■ **WHAT IS NEEDED**: Please write out every line of the material, leaving out any picture.

--*--

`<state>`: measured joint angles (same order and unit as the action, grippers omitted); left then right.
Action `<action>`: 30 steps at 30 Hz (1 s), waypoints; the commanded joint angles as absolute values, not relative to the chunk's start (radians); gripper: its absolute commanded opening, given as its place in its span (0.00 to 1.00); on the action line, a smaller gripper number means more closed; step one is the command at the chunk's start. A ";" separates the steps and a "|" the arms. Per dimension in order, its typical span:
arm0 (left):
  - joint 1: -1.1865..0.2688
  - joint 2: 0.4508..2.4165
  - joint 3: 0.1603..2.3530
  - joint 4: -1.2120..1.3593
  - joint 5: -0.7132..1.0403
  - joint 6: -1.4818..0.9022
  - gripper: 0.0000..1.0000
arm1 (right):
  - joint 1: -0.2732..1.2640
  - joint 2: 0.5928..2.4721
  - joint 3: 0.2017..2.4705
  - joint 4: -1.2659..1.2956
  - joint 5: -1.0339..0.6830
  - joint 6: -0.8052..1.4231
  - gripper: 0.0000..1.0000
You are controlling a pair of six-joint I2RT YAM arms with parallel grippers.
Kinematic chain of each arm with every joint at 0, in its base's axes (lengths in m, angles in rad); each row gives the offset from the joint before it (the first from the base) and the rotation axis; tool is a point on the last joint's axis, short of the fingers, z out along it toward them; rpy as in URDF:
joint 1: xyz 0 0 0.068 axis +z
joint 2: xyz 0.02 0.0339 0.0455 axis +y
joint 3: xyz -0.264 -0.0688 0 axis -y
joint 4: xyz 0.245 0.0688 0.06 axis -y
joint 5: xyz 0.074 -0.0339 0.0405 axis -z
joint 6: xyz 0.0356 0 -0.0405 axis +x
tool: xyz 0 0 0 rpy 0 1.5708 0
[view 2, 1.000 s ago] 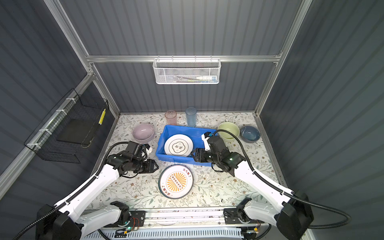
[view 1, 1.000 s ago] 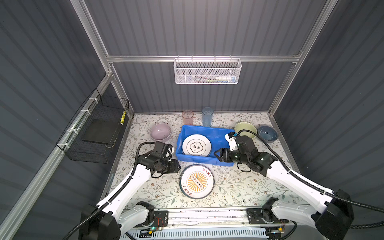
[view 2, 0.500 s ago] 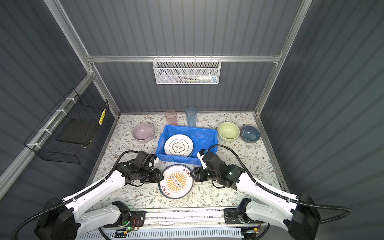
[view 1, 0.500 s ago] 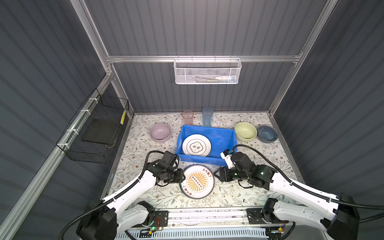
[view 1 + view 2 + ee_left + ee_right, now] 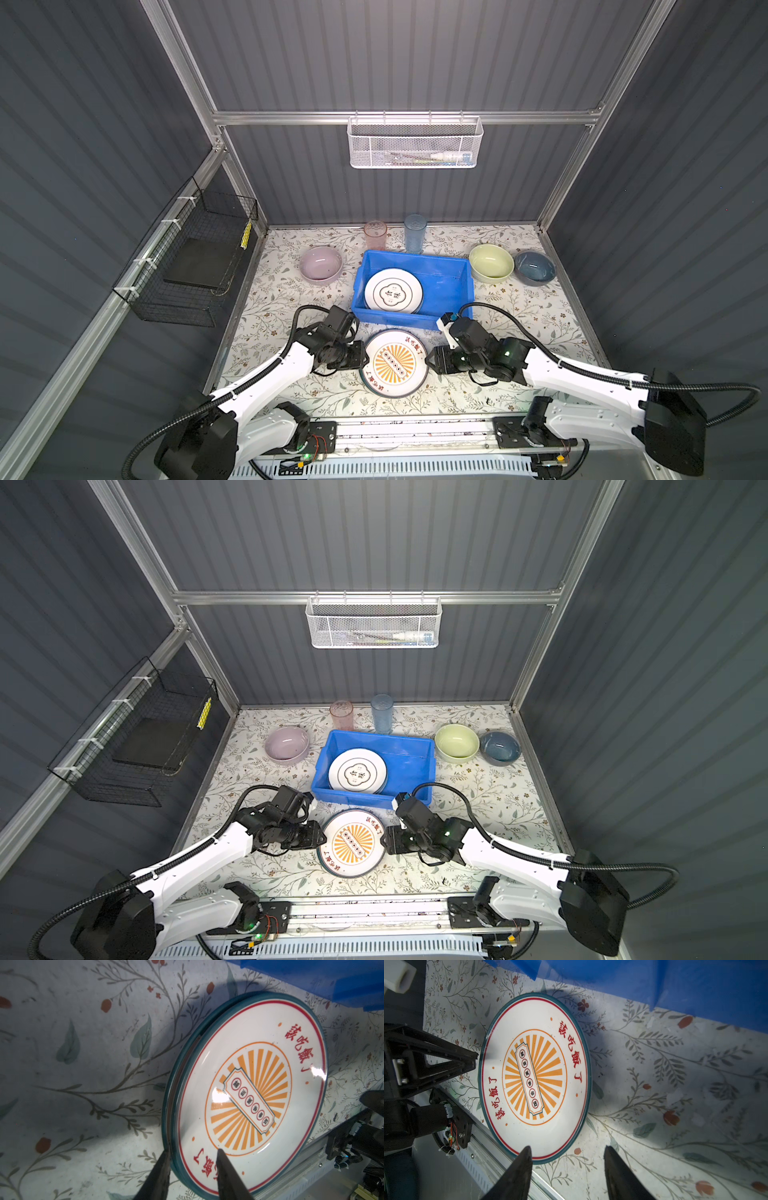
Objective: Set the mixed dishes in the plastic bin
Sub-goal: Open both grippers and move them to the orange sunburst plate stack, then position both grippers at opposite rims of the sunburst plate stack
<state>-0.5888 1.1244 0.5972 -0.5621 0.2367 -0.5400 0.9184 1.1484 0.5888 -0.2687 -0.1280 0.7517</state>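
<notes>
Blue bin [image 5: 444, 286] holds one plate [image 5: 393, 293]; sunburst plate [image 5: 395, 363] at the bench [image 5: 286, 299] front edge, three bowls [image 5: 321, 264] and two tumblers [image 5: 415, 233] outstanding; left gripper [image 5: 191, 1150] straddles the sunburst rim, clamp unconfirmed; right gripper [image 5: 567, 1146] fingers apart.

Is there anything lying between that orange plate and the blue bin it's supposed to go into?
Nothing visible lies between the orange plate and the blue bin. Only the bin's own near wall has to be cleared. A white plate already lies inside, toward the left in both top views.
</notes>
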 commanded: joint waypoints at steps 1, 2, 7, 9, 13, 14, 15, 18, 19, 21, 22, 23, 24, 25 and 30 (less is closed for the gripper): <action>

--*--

■ **OUTPUT OF THE EXERCISE**:
`<state>`: measured joint angles (same order and unit as the action, grippers omitted); left then right.
Action `<action>`: 30 steps at 30 Hz (1 s), waypoints; the commanded joint angles as absolute values, not relative to the chunk's start (radians); gripper: its absolute commanded opening, given as its place in its span (0.00 to 1.00); on the action line, a smaller gripper number means more closed; step one is the command at the chunk's start. A ";" separates the steps and a "|" the arms. Per dimension in order, its typical span:
arm0 (left):
  - joint 1: -1.1865..0.2688
  - joint 2: 0.4508..2.4165
  - joint 3: 0.1603..2.3530
  - joint 4: -1.2120..1.3593
  - joint 5: -0.7132..1.0403
  - joint 6: -1.4818..0.9022
  - gripper: 0.0000..1.0000
arm1 (right):
  - joint 1: -0.2732..1.2640
  - joint 2: 0.5928..2.4721
  - joint 3: 0.2017..2.4705
  - joint 4: -1.2659..1.2956
  - joint 5: -1.0339..0.6830
  - joint 6: -0.8052..1.4231
  - gripper: 0.0000..1.0000
You are controlling a pair of six-joint I2RT YAM arms with parallel grippers.
Kinematic chain of each arm with every joint at 0, in its base's axes (lengths in m, angles in rad); each row gives the offset from the joint before it (the first from the base) and the rotation axis; tool is a point on the last joint's axis, short of the fingers, z out along it toward them; rpy as in URDF:
joint 1: xyz 0 0 0.068 axis +z
joint 2: xyz 0.02 0.0339 0.0455 axis +y
joint 3: xyz -0.264 -0.0688 0 axis -y
joint 4: xyz 0.245 0.0688 0.06 axis -y
joint 5: xyz 0.074 -0.0339 0.0405 axis -z
joint 6: xyz 0.0356 0 -0.0405 axis +x
tool: xyz 0 0 0 rpy 0 1.5708 0
[view 2, 1.000 s ago] 
[view 1, 1.000 s ago] 
[view 2, 0.500 s ago] 
[view 1, 0.500 s ago] 
[view 1 + view 2 + ee_left + ee_right, now] 
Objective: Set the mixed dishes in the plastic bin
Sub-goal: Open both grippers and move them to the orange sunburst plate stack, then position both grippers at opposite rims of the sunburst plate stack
<state>-0.5888 1.1244 0.5972 -0.5621 0.2367 -0.5400 0.9184 1.1484 0.5888 -0.2687 -0.1280 0.7517</state>
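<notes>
Blue bin [image 5: 444, 286] holds one plate [image 5: 393, 293]; sunburst plate [image 5: 395, 363] at the bench [image 5: 286, 299] front edge, three bowls [image 5: 321, 264] and two tumblers [image 5: 415, 233] outstanding; left gripper [image 5: 191, 1150] straddles the sunburst rim, clamp unconfirmed; right gripper [image 5: 567, 1146] fingers apart.

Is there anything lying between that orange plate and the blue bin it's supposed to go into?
Nothing visible lies between the orange plate and the blue bin. Only the bin's own near wall has to be cleared. A white plate already lies inside, toward the left in both top views.
</notes>
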 commanded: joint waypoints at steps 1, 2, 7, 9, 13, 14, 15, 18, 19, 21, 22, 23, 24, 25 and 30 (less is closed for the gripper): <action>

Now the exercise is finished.